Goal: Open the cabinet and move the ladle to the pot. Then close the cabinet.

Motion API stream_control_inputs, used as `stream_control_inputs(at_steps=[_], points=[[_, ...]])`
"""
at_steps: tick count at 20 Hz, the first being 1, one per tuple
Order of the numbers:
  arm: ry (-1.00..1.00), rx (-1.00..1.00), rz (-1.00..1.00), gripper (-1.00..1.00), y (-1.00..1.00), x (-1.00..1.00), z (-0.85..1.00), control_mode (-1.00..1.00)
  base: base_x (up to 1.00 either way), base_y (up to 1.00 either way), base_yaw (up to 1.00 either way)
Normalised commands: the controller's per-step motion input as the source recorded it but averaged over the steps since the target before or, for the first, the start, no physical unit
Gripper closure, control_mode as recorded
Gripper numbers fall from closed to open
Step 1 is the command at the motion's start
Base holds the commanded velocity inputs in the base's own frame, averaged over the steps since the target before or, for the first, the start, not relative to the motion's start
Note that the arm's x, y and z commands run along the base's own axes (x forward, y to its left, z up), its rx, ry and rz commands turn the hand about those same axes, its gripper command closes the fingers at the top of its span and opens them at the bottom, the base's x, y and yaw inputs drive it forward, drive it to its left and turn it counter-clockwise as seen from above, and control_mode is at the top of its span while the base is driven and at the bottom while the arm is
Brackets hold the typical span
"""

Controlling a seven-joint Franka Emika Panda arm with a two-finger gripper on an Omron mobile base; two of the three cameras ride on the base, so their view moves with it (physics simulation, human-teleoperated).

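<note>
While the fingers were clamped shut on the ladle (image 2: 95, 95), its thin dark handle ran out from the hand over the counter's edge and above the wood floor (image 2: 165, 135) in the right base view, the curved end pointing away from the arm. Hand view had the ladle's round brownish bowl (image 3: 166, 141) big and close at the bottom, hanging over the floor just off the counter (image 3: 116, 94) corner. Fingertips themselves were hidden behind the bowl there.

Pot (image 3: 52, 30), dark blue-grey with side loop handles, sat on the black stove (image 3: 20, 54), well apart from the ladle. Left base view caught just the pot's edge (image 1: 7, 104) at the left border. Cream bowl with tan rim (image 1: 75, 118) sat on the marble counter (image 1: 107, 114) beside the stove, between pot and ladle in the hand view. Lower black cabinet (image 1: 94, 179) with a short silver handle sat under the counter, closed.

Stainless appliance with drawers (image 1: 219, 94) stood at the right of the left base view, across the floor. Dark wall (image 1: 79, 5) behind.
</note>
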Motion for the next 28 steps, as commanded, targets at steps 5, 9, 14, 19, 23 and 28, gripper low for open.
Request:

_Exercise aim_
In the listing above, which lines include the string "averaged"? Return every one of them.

_Response to the exercise_
Normalised commands: the controller's per-step motion input as the source recorded it but averaged over the steps since the target before or, for the first, the start, no physical unit
Base holds the commanded velocity inputs in the base's own frame, averaged over the steps since the target before or, for the first, the start, not relative to the motion's start

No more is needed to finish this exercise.